*Task directions*:
Find all the lines in the material below with the word "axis", and copy them.

*Data*:
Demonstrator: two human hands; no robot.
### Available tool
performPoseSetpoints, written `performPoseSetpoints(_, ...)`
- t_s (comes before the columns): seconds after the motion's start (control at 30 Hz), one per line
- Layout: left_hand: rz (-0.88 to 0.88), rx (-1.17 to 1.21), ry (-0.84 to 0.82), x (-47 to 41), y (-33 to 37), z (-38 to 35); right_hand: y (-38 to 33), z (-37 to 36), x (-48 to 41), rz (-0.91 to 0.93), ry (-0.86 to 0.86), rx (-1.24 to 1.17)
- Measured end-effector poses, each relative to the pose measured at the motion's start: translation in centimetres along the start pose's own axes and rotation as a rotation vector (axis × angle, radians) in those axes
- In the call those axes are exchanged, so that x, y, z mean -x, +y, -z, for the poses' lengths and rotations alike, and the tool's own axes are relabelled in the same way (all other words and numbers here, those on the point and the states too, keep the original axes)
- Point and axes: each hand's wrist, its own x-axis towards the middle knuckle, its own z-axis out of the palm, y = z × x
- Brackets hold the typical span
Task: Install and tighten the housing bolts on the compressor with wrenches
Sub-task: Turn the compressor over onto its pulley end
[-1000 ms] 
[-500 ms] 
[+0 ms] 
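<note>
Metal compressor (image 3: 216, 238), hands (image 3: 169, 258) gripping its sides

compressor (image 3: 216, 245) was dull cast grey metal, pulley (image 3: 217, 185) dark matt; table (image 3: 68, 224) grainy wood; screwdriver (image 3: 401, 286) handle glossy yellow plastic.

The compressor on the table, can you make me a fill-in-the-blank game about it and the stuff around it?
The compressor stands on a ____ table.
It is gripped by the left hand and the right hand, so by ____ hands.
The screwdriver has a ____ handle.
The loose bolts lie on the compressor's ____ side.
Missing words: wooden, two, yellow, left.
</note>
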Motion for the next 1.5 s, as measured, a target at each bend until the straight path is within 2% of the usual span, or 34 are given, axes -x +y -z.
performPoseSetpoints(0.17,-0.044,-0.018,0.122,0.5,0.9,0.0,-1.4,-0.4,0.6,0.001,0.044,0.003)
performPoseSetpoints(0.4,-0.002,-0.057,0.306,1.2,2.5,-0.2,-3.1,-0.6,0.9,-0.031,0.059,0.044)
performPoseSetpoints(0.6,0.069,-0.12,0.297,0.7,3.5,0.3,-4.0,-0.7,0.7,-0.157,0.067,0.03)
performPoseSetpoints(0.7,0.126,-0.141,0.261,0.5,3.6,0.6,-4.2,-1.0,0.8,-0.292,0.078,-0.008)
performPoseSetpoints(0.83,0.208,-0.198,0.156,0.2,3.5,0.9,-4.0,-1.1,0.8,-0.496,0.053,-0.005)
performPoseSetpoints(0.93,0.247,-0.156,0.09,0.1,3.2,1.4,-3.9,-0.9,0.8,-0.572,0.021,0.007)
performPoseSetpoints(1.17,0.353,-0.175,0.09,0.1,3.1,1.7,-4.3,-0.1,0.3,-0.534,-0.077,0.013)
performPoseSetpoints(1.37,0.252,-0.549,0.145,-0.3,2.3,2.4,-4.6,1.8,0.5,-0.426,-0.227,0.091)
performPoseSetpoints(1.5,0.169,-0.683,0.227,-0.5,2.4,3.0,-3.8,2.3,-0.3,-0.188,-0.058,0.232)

*Exercise output*:
- Measured end-effector poses, each relative to the pose measured at the motion's start: translation in centimetres along the start pose's own axes and rotation as a rotation vector (axis × angle, radians) in those axes
- Point and axes: each hand's wrist, its own x-axis towards the middle knuckle, its own z-axis out of the palm, y = z × x

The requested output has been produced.